● Aim of the exercise:
Return exactly the lines of the records below, starting at the line that contains "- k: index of" and ending at the line that contains "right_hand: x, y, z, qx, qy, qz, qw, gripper", with both of those lines kept.

____________________

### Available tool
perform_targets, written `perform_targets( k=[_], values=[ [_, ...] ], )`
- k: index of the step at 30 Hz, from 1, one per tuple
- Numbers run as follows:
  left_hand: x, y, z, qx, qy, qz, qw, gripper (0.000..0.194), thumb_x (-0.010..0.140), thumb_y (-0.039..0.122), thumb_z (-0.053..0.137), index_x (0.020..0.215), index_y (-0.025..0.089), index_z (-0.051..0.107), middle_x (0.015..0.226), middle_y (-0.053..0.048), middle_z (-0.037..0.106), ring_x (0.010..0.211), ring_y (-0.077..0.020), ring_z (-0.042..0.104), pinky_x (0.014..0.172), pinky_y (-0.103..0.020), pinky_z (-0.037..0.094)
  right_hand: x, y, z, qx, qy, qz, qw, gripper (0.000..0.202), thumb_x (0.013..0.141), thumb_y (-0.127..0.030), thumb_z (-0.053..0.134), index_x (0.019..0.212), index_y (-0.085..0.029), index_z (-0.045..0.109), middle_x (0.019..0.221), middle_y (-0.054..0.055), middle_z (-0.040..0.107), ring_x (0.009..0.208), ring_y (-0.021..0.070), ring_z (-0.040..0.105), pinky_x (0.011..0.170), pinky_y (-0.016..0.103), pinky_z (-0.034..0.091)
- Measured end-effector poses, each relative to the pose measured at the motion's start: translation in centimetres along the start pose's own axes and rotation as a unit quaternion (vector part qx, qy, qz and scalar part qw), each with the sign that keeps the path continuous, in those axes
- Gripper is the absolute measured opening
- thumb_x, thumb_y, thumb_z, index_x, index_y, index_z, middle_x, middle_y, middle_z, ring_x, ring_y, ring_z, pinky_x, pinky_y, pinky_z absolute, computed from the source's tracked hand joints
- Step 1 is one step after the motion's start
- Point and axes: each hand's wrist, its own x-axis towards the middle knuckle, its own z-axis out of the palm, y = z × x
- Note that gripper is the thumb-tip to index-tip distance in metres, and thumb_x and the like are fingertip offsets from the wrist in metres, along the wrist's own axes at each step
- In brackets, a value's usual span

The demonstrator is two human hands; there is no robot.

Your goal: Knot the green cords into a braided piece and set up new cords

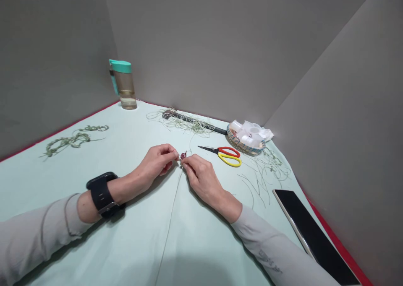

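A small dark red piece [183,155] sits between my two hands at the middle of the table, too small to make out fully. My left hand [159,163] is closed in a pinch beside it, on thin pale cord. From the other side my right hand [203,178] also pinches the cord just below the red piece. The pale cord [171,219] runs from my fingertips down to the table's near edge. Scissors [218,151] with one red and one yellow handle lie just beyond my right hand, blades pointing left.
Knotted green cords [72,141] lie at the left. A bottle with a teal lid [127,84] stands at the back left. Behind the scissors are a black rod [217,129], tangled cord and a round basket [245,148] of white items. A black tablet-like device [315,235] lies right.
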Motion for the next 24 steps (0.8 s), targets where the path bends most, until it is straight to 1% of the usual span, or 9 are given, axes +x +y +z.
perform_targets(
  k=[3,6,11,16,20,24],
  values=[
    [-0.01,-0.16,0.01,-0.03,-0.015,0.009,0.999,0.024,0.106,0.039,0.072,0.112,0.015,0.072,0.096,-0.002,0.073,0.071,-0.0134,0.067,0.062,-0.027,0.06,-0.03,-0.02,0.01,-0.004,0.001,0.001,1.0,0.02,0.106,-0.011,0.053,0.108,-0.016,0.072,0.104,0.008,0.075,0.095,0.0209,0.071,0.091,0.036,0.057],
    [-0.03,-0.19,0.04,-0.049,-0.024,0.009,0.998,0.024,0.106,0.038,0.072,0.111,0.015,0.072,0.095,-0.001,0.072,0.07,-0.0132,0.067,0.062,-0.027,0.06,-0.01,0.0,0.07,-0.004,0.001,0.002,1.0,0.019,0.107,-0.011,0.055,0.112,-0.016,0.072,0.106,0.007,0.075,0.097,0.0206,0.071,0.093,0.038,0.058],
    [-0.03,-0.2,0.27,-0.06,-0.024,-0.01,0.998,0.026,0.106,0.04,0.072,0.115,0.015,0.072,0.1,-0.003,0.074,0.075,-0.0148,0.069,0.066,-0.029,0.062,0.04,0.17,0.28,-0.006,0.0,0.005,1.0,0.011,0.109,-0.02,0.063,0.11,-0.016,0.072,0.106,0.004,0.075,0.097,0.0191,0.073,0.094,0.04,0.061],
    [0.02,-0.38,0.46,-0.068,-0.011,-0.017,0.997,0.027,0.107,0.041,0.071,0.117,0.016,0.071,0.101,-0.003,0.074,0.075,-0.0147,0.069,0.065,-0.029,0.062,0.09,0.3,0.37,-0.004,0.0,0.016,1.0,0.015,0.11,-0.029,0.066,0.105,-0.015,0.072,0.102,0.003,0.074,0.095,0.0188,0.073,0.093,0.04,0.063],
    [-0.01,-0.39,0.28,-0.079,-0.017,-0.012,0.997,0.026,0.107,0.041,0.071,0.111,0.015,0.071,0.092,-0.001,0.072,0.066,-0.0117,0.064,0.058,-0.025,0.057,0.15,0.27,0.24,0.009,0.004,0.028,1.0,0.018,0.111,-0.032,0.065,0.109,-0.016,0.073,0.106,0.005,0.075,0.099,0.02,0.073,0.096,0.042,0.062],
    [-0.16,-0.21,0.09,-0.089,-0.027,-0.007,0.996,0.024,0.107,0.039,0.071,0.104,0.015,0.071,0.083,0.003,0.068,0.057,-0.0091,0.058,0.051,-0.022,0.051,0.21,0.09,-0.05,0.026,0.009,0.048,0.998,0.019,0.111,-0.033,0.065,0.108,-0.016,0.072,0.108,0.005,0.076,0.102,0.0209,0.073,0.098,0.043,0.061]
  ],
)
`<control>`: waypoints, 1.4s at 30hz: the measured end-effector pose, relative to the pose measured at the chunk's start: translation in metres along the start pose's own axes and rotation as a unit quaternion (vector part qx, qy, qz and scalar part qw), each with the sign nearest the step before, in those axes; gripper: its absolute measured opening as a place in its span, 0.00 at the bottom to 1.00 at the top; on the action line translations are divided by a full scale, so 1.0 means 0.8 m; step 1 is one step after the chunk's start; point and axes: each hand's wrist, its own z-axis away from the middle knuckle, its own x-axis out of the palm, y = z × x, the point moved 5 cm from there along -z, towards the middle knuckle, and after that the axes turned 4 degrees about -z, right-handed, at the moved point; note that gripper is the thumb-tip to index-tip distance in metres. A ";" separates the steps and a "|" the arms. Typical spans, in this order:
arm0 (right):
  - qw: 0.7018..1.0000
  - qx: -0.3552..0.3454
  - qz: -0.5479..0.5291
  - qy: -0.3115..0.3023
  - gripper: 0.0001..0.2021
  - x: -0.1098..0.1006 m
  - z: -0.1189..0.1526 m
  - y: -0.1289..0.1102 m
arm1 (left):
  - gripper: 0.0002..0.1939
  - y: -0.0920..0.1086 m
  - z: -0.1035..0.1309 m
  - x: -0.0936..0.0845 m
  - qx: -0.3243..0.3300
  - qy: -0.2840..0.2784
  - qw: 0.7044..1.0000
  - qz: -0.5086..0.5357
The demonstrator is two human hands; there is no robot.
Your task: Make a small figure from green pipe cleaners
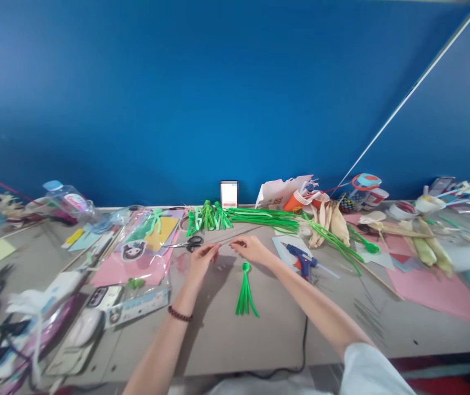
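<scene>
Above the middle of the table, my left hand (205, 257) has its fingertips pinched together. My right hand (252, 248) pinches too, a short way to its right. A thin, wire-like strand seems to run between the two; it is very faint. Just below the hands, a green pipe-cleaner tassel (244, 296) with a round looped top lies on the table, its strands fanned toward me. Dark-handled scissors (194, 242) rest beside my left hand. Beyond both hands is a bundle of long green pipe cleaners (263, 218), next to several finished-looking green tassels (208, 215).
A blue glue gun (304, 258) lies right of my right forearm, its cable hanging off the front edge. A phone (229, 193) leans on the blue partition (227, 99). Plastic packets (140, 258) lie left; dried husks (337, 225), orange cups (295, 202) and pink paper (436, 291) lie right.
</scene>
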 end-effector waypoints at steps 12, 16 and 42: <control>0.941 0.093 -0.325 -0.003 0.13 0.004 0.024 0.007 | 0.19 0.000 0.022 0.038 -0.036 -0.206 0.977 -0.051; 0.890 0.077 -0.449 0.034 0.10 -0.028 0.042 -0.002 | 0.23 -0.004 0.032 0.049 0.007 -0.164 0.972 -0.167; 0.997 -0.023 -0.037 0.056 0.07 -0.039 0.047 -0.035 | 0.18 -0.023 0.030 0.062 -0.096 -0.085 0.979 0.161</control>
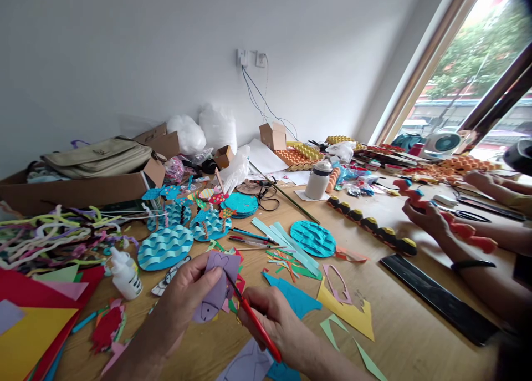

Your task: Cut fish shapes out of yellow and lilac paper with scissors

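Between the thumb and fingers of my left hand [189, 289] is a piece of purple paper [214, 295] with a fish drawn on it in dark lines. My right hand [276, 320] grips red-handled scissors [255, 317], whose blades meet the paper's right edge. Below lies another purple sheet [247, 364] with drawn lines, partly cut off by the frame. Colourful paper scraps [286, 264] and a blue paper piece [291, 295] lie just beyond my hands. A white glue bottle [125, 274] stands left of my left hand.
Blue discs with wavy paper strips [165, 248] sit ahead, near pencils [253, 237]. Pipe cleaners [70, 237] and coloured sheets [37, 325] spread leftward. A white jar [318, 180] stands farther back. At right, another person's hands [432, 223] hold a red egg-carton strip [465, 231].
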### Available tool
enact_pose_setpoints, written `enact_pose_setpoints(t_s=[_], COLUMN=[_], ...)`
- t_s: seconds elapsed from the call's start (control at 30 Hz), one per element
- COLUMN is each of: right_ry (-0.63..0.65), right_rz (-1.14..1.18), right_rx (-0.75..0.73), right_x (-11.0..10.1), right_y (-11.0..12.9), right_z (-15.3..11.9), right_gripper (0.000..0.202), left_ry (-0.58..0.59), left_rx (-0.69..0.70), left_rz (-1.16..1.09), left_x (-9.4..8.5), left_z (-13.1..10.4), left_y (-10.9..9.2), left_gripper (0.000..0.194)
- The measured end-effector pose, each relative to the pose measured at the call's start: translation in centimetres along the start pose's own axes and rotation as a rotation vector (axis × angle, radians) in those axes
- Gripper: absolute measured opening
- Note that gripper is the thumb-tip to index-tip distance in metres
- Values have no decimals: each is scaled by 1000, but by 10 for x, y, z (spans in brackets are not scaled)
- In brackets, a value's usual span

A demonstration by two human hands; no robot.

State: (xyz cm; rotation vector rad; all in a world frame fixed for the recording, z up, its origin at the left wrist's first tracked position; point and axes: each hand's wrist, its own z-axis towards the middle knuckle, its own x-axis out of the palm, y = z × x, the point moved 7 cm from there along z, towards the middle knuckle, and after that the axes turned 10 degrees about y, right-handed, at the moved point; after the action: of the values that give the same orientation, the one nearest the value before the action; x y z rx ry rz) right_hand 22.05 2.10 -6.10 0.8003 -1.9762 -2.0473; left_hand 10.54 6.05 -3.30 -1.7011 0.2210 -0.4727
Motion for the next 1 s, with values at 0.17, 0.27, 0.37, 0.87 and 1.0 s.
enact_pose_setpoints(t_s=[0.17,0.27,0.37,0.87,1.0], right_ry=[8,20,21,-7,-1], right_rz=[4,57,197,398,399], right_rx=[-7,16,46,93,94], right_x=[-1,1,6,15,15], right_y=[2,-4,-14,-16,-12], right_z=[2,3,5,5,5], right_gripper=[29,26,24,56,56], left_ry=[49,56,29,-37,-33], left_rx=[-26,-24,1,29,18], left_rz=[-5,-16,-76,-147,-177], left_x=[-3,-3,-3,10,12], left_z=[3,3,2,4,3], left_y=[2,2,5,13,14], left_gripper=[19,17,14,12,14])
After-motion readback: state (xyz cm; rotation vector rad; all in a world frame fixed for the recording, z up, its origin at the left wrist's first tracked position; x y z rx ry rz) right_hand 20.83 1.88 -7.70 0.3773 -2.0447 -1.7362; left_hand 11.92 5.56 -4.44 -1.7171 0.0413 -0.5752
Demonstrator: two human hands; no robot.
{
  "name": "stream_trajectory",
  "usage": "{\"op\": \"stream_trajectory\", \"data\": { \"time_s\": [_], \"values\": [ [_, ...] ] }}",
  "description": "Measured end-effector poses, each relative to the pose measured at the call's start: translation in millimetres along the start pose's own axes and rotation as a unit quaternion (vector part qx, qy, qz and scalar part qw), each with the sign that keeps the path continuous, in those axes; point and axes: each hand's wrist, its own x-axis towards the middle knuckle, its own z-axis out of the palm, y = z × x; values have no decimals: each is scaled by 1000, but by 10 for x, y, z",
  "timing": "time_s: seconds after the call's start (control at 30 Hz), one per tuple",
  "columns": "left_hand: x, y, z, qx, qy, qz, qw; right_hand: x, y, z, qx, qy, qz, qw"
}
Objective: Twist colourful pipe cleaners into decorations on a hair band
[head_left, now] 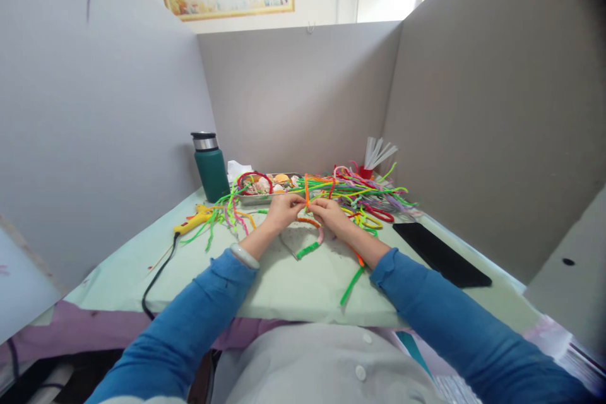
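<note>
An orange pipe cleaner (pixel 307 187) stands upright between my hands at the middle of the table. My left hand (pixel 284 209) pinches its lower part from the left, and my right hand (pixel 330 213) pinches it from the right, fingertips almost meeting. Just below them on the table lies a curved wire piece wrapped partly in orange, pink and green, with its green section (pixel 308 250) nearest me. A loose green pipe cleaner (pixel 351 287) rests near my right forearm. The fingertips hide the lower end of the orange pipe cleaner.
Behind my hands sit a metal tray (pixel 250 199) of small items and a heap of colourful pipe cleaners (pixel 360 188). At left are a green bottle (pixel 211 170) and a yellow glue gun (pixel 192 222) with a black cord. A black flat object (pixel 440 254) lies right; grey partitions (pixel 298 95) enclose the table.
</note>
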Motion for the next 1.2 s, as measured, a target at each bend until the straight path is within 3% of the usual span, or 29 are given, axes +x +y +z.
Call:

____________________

● Result of the exercise:
- k: index of the step at 30 Hz, from 1, one per tuple
- Numbers run as follows:
  left_hand: x, y, z, qx, qy, qz, qw, gripper (0.000..0.194), thumb_x (-0.010..0.140), thumb_y (-0.039..0.122), thumb_z (-0.053..0.137), index_x (0.020..0.215), index_y (-0.025..0.089), index_z (-0.051..0.107), middle_x (0.015..0.226), middle_y (-0.053..0.048), middle_z (-0.037..0.106), ring_x (0.010..0.211), ring_y (-0.077..0.020), ring_z (-0.042..0.104), pinky_x (0.014..0.172), pinky_y (-0.103..0.020), pinky_z (-0.037..0.094)
  right_hand: x, y, z, qx, qy, qz, qw, gripper (0.000..0.202), thumb_x (0.013..0.141), thumb_y (-0.127..0.030), thumb_z (-0.053..0.134), index_x (0.019..0.212), index_y (-0.085..0.029), index_z (-0.045..0.109), middle_x (0.019..0.221), middle_y (-0.054..0.055), middle_z (-0.040..0.107), ring_x (0.009..0.208), ring_y (-0.021..0.070), ring_z (-0.040..0.105), pinky_x (0.011..0.170), pinky_y (-0.016..0.103), pinky_z (-0.034..0.091)

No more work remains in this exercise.